Protesting high in the saddle: ‘No one can ignore a black woman on a horse’

People are taking to the streets by any means necessary to protest the police murder of George Floyd a week ago.

The Guardian 6.1.2020

Brianna Noble didn’t plan to ride her horse into the George Floyd protest in Oakland, but it was her way of doing something positive.


Noble hadn’t planned to ride her horse, Dapper Dan, into the center of Friday evening’s protests in the city of Oakland. “It wasn’t a very planned thing,” the 25 year-old Bay Area native told the Guardian. “I was just pissed, sitting at home and seeing the video of George Floyd. I felt helpless and thought to myself: ‘I’m just another protester if I go down there alone, but no one can ignore a black woman sitting on top of a horse.’”

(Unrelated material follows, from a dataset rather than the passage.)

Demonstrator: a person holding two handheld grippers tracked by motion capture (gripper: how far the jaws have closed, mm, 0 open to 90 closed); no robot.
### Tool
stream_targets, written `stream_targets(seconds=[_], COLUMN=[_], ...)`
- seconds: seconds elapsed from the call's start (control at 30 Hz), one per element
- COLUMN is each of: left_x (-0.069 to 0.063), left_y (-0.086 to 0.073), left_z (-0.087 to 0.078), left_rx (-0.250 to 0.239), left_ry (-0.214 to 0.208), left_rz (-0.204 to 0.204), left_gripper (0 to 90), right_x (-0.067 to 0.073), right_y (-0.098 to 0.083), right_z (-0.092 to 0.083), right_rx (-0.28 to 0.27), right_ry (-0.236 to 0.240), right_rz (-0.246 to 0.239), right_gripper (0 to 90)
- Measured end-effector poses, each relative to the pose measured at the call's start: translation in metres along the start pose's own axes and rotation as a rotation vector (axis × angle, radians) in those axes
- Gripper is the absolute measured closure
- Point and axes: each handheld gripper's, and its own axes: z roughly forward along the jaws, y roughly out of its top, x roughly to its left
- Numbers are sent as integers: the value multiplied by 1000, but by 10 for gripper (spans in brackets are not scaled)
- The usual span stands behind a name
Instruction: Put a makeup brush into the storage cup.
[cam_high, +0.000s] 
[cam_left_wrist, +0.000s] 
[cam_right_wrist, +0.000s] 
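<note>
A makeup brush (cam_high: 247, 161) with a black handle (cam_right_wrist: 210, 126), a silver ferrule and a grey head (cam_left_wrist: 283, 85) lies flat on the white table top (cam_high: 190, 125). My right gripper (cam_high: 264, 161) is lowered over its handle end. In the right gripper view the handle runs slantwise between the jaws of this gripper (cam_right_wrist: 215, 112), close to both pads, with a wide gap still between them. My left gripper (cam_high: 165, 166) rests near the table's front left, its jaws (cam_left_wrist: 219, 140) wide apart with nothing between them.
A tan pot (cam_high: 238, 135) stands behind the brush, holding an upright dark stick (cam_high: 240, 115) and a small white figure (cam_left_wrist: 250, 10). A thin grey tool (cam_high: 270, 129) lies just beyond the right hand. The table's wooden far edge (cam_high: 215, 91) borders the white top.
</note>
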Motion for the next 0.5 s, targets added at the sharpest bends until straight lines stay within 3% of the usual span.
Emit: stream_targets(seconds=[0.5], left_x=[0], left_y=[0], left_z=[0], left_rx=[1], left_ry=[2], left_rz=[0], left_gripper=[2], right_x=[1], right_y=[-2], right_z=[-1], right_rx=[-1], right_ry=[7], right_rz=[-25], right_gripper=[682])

As night fell in Oakland, people ransacked retail stores such as Target, broke into car dealerships and set multiple fires. These incidents – and images of burning buildings and broken windows across the US – have become defining images of this most recent round of protests.

Brianna Noble rides Dapper Dan through downtown Oakland on Friday.
 Brianna Noble rides Dapper Dan through downtown Oakland on Friday. Photograph: Noah Berger/AP

Noble says that this focus on destruction was another motivator for her to bring her horse Dapper Dan into downtown Oakland.

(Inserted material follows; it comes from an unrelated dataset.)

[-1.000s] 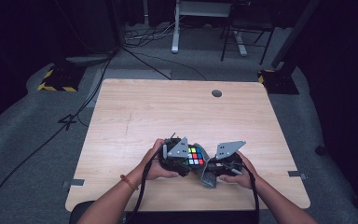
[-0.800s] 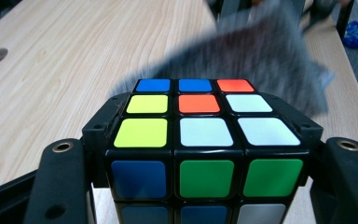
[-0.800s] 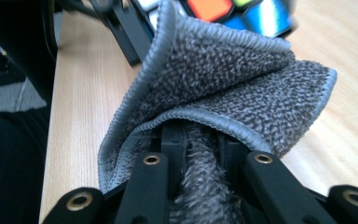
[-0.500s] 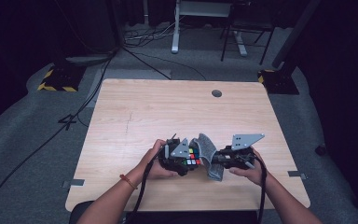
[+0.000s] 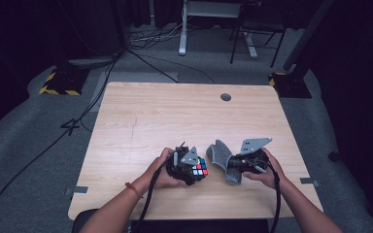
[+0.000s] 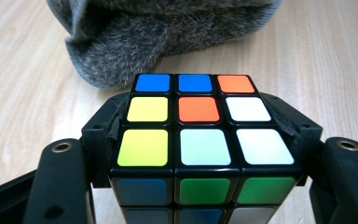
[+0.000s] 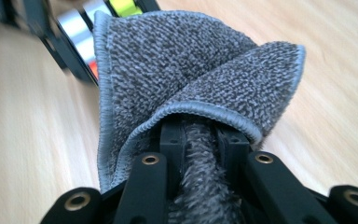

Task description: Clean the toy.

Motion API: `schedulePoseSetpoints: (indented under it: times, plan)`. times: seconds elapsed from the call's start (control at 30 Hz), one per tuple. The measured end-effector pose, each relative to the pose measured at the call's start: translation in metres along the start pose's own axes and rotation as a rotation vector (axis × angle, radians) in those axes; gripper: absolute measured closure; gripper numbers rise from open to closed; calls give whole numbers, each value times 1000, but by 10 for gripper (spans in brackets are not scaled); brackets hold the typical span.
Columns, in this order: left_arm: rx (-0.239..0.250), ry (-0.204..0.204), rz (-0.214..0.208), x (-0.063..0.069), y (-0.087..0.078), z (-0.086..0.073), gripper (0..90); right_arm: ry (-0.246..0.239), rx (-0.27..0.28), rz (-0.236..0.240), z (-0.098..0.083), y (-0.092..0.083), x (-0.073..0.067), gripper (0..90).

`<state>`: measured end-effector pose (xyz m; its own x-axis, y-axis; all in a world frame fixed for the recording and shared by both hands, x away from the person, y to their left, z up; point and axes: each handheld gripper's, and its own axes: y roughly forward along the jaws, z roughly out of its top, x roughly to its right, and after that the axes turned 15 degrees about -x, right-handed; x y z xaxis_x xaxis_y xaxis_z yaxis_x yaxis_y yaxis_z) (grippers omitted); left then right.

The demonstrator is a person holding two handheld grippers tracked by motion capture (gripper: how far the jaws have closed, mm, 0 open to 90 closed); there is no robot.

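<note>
Low over the bench (image 5: 165, 116), the left tongs (image 5: 194, 170) clench a puzzle cube (image 6: 193, 126) while the right tongs (image 5: 233, 167), level beside them, pinch a grey cloth (image 7: 191, 74).

Scrambled cube (image 6: 205, 140) beside folded grey cloth (image 7: 191, 70) (terry).

Light wooden table (image 5: 165, 116), round dark grommet hole (image 5: 226, 97) near its far edge, standing on grey carpet (image 5: 39, 141)

Glossy plastic puzzle cube (image 6: 204, 140) in matt black jaws; beside it, a rough, fuzzy grey cloth (image 7: 186, 79); pale wood-grain counter (image 5: 165, 116) beneath.
</note>
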<state>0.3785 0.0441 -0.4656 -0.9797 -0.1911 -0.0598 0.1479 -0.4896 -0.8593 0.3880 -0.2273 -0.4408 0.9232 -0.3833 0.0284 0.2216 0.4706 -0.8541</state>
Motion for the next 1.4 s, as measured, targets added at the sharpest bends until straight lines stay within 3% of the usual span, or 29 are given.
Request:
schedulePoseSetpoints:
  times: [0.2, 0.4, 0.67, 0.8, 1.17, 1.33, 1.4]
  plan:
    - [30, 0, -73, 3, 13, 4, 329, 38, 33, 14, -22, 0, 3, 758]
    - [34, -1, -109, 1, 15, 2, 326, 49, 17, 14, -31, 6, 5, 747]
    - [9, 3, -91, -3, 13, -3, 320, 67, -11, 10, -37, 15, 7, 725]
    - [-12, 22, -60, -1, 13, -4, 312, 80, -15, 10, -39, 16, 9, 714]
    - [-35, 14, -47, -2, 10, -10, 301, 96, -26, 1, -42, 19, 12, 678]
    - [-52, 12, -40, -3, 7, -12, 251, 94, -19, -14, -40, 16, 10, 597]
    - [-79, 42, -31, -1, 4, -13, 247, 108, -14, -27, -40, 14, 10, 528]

“I know that what makes headlines is breaking windows and people smashing things,” Noble said. “So I thought: ‘Let’s go out and give the media something to look at that is positive and change the narrative.’”

Noble, who trains feral and wild horses, also works to change narratives in the equestrian world which, in California, is majority white and has a high financial barrier to entry. She hopes that, in addition to contributing to the movement against police brutality toward black and brown people, to become the first black woman to do horse jumping in the Olympics and bring low-income kids into the horse community.

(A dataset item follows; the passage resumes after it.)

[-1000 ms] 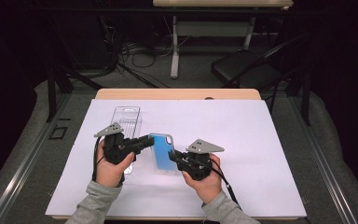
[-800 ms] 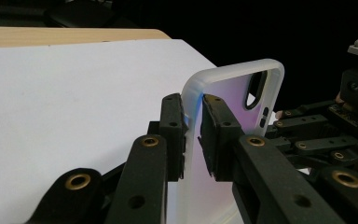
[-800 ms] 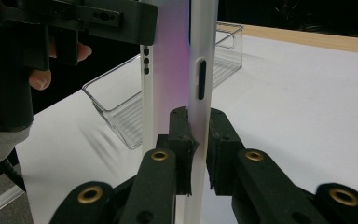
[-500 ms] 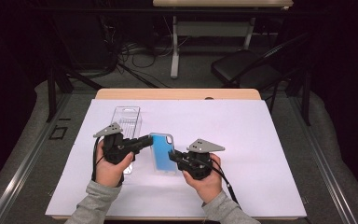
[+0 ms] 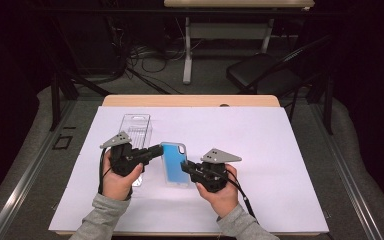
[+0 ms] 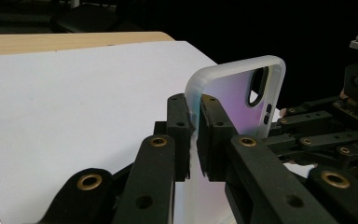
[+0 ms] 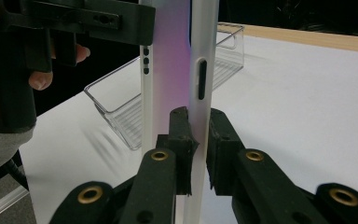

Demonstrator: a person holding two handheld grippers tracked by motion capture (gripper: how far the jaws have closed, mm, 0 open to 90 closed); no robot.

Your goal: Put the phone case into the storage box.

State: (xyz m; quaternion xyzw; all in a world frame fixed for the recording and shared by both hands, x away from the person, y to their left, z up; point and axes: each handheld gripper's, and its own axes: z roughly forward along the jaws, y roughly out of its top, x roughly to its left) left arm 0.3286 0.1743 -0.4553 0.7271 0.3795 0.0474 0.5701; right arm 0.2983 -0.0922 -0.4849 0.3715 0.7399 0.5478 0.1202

“I don’t want to be known for just walking down Broadway one time,” Noble said. “I want to make a lasting impact in my community for black and brown people.

“When you’re black it doesn’t matter how loud you scream or how deep your words are, nobody would listen,” she continued. “So to now have found this amazing pedestal – my horse Dapper Dan to sit upon – and not have to say a word is amazing.”